Task description -
Set all of the entries down again precisely as they are written.

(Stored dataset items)

================================

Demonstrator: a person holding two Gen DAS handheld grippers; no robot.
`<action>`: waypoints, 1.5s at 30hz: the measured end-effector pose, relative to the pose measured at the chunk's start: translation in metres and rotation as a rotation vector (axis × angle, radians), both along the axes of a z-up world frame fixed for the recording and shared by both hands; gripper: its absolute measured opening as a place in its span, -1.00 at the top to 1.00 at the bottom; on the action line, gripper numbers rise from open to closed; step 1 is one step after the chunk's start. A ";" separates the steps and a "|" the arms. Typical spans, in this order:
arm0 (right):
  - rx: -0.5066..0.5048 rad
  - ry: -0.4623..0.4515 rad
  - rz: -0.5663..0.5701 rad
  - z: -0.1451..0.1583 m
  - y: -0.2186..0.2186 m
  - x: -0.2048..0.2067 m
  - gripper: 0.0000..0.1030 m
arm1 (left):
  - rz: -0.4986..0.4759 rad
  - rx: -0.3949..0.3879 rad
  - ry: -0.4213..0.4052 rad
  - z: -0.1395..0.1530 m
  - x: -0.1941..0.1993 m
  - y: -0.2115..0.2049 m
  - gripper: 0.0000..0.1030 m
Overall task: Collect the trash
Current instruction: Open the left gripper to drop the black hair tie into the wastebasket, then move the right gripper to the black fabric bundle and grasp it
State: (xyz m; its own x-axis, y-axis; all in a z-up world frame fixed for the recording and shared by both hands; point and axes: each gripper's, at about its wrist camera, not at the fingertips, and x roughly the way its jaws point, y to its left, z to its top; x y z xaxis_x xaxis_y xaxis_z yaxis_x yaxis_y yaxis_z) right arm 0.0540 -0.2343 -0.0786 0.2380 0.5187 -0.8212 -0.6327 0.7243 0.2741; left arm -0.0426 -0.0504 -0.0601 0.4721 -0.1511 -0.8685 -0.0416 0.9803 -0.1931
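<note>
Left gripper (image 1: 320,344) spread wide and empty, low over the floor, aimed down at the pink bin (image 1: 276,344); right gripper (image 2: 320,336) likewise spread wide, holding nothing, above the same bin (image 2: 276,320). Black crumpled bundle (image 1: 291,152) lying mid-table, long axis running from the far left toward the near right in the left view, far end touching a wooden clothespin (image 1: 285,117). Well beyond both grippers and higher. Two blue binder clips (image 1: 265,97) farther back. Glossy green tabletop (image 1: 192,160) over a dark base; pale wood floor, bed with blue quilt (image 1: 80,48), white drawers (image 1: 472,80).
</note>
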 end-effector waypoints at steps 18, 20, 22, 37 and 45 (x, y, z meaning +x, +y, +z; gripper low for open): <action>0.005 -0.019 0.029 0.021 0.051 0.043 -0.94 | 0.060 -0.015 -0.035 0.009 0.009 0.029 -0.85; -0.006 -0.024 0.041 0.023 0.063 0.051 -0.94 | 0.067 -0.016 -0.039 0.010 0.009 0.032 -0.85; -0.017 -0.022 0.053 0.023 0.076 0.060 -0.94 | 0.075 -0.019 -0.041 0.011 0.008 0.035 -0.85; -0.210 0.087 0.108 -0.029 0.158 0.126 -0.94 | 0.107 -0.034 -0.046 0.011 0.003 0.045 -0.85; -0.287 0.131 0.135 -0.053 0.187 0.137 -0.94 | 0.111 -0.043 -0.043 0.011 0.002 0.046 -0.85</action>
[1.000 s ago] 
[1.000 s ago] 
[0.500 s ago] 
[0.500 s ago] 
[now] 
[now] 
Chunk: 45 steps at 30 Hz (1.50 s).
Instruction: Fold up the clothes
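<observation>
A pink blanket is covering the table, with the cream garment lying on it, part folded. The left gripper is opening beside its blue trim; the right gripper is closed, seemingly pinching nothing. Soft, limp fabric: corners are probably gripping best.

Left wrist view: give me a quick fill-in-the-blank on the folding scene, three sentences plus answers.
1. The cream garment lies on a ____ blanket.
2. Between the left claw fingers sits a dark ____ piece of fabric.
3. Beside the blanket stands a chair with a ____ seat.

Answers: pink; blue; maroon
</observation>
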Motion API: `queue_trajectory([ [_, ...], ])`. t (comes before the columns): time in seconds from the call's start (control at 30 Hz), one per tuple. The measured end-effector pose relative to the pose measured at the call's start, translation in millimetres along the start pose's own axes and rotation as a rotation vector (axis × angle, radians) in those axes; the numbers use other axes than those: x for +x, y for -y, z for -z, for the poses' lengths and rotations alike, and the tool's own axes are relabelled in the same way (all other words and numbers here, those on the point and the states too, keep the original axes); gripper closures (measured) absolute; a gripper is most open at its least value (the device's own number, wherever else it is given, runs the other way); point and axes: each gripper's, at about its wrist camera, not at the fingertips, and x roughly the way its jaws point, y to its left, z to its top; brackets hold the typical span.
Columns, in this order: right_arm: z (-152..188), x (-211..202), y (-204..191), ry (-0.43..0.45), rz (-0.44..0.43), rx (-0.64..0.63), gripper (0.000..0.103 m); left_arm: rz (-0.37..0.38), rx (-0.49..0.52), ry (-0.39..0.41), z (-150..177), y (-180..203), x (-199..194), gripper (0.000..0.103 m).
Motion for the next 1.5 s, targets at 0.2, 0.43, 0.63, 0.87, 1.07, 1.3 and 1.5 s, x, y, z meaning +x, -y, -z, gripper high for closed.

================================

Answer space -
Demonstrator: a person holding two Gen DAS handheld grippers; no robot.
`<action>`: waypoints, 1.5s at 30hz: the measured end-effector pose, relative to the pose measured at the chunk's start: translation in metres and rotation as a rotation vector (axis × angle, radians), both along the axes of a z-up world frame fixed for the recording and shared by both hands; gripper: its absolute measured opening as a place in its span, -1.00 at the top to 1.00 at the bottom; on the action line, gripper numbers rise from open to closed; step 1 is one step after the chunk's start. A ";" separates the steps and a "|" the arms. Typical spans, in this order:
arm0 (right):
  - rx: -0.5066..0.5048 rad
  - ry: -0.4623..0.4515 rad
  - rz: -0.5663..0.5701 rad
  - z: -0.1451..0.1583 m
  - y: -0.2186..0.2186 m
  - x: -0.2048..0.2067 m
  - gripper: 0.0000..0.1030 m
arm1 (left):
  - rz: -0.4986..0.4759 rad
  - rx: -0.3949..0.3879 rad
  - ry: -0.4213..0.4052 rad
  - z: -0.1395..0.1530 m
  - x: -0.1941..0.1993 m
  - y: -0.2115..0.2049 m
  - gripper: 0.0000..0.1030 m
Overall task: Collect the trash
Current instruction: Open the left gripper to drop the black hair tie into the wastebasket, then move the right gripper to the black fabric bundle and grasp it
State: (xyz m; its own x-axis, y-axis; all in a z-up world frame fixed for the recording and shared by both hands; point and axes: each gripper's, at about its wrist camera, not at the fingertips, and x roughly the way its jaws point, y to its left, z to its top; x y z xaxis_x xaxis_y xaxis_z yaxis_x yaxis_y yaxis_z) right arm 0.0540 -0.2343 -0.0786 0.2380 0.5187 -0.8212 -0.6327 0.7243 0.2741; left arm -0.0426 -0.0504 -0.0601 0.4721 -0.1511 -0.8685 -0.0416 0.9803 -0.1931
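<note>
Left gripper (image 1: 320,344) spread wide and empty, low over the floor, aimed down at the pink bin (image 1: 276,344); right gripper (image 2: 320,336) likewise spread wide, holding nothing, above the same bin (image 2: 276,320). Black crumpled bundle (image 1: 291,152) lying mid-table, long axis running from the far left toward the near right in the left view, far end touching a wooden clothespin (image 1: 285,117). Well beyond both grippers and higher. Two blue binder clips (image 1: 265,97) farther back. Glossy green tabletop (image 1: 192,160) over a dark base; pale wood floor, bed with blue quilt (image 1: 80,48), white drawers (image 1: 472,80).
</note>
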 end-effector waypoints at steps 18, 20, 22, 37 and 45 (x, y, z meaning +x, +y, +z; gripper low for open): <action>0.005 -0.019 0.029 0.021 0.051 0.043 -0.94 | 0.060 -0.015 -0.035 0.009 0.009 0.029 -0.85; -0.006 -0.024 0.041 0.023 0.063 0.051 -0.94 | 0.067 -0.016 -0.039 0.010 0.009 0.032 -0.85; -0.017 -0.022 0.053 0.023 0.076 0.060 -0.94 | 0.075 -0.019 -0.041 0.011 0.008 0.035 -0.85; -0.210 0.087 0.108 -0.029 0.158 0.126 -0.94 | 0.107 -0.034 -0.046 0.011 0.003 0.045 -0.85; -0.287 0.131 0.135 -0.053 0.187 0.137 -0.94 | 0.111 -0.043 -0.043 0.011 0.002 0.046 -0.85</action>
[1.000 s ago] 
[1.000 s ago] 
[0.500 s ago] 
[0.500 s ago] 
[now] 
[now] 
Chunk: 45 steps at 30 Hz (1.50 s).
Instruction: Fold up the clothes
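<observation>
A pink blanket is covering the table, with the cream garment lying on it, part folded. The left gripper is opening beside its blue trim; the right gripper is closed, seemingly pinching nothing. Soft, limp fabric: corners are probably gripping best.

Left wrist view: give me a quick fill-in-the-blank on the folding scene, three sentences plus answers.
1. The cream garment lies on a ____ blanket.
2. Between the left claw fingers sits a dark ____ piece of fabric.
3. Beside the blanket stands a chair with a ____ seat.

Answers: pink; blue; maroon
</observation>
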Motion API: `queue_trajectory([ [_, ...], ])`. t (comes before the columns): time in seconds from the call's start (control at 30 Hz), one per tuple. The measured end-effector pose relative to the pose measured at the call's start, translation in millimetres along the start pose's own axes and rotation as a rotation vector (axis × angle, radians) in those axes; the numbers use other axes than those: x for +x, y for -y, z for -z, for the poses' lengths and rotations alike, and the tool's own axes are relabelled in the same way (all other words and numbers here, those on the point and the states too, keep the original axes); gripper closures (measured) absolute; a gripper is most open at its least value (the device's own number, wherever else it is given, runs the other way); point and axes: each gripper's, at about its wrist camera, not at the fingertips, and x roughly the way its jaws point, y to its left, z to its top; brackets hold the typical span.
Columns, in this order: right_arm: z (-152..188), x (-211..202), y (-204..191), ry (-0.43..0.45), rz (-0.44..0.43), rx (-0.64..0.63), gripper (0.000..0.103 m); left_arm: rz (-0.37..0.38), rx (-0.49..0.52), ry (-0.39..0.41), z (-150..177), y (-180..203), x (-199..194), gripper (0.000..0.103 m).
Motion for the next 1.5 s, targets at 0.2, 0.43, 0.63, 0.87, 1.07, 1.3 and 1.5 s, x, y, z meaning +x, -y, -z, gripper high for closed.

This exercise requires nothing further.